→ Exercise requirements
Count the lines below that include "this". Only the number should be given.

----- Supplied entries -----

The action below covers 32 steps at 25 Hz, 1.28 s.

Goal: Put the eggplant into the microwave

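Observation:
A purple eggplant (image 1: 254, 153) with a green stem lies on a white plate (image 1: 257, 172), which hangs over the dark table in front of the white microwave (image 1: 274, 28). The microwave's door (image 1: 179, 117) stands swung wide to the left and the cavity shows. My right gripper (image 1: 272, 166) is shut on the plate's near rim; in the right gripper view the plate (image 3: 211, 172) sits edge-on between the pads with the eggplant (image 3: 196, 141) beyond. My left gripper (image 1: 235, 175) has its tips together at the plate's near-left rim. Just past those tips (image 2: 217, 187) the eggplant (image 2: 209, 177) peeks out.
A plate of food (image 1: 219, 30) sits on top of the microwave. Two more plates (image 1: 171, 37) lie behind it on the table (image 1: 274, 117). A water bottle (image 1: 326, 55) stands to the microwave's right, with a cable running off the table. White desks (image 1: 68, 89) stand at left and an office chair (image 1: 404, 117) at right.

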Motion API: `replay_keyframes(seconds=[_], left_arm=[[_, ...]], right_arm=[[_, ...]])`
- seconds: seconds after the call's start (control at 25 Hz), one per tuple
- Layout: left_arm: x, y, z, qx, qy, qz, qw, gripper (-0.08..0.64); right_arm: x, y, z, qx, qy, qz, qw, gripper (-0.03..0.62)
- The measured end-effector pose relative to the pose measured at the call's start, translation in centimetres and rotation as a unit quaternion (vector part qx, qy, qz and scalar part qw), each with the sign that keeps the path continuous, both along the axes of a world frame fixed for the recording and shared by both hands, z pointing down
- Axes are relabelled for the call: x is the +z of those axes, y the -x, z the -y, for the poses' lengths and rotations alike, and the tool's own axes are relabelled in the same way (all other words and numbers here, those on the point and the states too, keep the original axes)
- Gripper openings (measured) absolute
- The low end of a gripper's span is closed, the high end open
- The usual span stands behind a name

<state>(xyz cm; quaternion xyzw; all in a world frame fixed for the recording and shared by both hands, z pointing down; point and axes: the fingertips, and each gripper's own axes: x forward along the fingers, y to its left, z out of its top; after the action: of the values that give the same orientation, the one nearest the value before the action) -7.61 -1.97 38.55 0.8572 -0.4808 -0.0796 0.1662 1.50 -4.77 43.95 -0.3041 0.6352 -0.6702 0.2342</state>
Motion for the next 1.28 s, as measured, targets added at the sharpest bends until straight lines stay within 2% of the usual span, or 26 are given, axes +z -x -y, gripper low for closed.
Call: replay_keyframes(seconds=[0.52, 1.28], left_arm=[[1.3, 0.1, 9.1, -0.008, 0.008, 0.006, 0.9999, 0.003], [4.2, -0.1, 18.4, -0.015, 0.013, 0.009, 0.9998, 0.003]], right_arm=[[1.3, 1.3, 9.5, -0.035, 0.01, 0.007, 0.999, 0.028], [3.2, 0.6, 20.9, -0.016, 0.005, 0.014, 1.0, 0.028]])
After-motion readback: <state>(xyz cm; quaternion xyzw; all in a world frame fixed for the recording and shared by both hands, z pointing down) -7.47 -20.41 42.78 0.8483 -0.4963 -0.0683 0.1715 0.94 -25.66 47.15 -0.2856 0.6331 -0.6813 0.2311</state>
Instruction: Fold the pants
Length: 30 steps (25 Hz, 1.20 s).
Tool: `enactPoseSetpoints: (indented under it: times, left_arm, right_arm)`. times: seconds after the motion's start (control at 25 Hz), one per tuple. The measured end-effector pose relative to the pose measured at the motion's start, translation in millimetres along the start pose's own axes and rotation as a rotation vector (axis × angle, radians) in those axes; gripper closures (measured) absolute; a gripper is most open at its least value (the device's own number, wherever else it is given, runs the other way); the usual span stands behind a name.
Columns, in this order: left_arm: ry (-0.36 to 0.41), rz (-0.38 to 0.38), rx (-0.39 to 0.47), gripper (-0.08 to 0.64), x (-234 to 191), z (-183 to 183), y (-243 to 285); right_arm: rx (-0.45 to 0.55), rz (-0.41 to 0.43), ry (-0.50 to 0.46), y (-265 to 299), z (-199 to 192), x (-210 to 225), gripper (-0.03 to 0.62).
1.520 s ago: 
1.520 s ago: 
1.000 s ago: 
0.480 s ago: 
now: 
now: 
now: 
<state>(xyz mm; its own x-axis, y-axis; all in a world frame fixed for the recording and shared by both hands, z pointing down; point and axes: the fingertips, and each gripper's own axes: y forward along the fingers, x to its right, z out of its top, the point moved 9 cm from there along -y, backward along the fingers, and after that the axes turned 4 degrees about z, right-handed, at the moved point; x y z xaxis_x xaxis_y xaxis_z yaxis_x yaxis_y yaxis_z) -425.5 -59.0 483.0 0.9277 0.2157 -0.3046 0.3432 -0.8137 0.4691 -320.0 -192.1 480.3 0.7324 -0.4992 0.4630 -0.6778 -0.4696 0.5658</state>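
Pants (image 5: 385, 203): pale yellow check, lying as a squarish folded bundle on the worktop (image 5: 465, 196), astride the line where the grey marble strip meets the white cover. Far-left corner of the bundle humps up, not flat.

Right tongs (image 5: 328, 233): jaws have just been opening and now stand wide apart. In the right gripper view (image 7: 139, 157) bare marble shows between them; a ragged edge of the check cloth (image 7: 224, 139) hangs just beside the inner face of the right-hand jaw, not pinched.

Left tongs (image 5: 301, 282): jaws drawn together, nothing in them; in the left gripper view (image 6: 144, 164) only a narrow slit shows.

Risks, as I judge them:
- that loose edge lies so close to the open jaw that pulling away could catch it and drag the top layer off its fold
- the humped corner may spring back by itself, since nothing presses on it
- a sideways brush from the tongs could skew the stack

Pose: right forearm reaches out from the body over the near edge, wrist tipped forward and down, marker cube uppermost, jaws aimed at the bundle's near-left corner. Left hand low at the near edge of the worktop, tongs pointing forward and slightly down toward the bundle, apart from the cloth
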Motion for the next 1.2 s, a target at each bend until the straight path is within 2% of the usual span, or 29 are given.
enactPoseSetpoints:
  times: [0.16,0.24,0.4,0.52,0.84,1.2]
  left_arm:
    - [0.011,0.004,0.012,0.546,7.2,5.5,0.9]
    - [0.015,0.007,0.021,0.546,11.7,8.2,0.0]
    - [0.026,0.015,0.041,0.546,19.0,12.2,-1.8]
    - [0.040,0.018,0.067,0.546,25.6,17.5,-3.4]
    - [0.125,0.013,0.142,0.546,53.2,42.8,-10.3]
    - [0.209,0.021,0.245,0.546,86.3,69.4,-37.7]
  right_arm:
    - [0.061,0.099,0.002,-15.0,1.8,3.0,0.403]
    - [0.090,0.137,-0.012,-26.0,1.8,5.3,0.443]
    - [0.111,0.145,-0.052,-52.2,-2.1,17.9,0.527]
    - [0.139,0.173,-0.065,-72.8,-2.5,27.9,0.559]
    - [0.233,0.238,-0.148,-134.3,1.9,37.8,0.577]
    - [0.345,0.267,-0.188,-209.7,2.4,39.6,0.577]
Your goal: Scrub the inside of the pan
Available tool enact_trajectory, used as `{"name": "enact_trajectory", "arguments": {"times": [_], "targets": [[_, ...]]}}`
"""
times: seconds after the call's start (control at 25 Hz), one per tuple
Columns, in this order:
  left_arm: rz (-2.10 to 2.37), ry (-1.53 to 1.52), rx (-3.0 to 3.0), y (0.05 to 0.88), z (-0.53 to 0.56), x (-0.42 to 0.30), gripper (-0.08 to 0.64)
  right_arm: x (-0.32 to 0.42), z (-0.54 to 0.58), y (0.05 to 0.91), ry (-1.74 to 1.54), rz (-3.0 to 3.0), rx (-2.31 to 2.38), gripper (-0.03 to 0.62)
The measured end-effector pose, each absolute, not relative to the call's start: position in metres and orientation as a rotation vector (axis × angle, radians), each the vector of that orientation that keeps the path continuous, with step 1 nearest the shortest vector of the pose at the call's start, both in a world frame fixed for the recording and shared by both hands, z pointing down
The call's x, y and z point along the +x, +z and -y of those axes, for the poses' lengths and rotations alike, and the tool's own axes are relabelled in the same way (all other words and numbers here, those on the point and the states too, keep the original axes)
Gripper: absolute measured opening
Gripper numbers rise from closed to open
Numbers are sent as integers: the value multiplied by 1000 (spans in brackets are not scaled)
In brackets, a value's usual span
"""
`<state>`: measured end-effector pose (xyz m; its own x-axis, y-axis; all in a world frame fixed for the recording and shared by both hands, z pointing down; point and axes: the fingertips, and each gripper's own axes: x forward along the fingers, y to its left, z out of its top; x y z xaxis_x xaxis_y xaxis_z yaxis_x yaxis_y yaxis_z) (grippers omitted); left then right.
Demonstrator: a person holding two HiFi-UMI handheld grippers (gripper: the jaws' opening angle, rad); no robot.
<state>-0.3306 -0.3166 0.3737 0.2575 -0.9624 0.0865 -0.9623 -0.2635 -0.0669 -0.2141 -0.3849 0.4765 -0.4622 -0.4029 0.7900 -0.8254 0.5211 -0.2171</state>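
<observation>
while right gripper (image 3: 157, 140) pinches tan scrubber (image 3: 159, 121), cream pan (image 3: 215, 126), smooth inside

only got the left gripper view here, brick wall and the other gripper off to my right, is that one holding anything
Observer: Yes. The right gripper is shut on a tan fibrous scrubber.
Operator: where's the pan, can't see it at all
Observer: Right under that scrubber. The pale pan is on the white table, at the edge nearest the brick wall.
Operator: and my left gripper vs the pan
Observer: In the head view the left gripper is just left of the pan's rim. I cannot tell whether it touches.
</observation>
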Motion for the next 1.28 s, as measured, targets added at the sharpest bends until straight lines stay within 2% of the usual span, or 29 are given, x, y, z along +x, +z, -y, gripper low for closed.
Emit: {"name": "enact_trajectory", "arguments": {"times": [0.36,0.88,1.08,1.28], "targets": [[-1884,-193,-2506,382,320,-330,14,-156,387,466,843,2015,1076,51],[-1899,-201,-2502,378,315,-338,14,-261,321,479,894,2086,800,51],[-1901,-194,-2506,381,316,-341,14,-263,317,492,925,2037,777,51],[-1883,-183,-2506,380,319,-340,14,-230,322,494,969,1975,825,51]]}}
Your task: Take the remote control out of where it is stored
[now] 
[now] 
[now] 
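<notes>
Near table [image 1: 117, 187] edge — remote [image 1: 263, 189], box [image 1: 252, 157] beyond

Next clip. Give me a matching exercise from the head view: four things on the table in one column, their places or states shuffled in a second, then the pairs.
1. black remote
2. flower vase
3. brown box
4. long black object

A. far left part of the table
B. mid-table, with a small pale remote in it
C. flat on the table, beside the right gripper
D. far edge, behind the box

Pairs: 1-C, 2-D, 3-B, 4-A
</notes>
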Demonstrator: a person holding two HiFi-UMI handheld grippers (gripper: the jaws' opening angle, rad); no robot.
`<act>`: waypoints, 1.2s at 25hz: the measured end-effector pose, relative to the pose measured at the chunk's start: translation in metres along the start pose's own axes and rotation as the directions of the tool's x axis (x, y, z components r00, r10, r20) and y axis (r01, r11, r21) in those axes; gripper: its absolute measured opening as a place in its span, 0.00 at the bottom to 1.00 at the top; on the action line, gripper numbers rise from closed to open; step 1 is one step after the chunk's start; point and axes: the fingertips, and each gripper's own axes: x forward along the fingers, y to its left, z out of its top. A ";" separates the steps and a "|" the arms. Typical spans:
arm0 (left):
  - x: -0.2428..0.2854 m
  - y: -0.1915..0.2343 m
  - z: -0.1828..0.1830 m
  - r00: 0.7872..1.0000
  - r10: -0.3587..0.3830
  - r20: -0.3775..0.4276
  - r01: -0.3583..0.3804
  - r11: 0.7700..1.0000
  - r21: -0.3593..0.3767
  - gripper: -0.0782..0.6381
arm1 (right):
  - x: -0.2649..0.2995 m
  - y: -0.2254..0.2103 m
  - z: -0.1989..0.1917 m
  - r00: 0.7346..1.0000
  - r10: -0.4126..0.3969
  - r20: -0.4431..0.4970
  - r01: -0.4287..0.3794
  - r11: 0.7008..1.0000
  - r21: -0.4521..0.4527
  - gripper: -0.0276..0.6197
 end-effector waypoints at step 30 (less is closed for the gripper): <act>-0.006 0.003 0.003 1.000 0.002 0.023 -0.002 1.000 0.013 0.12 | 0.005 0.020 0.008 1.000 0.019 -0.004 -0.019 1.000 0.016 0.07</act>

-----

→ Task solution
2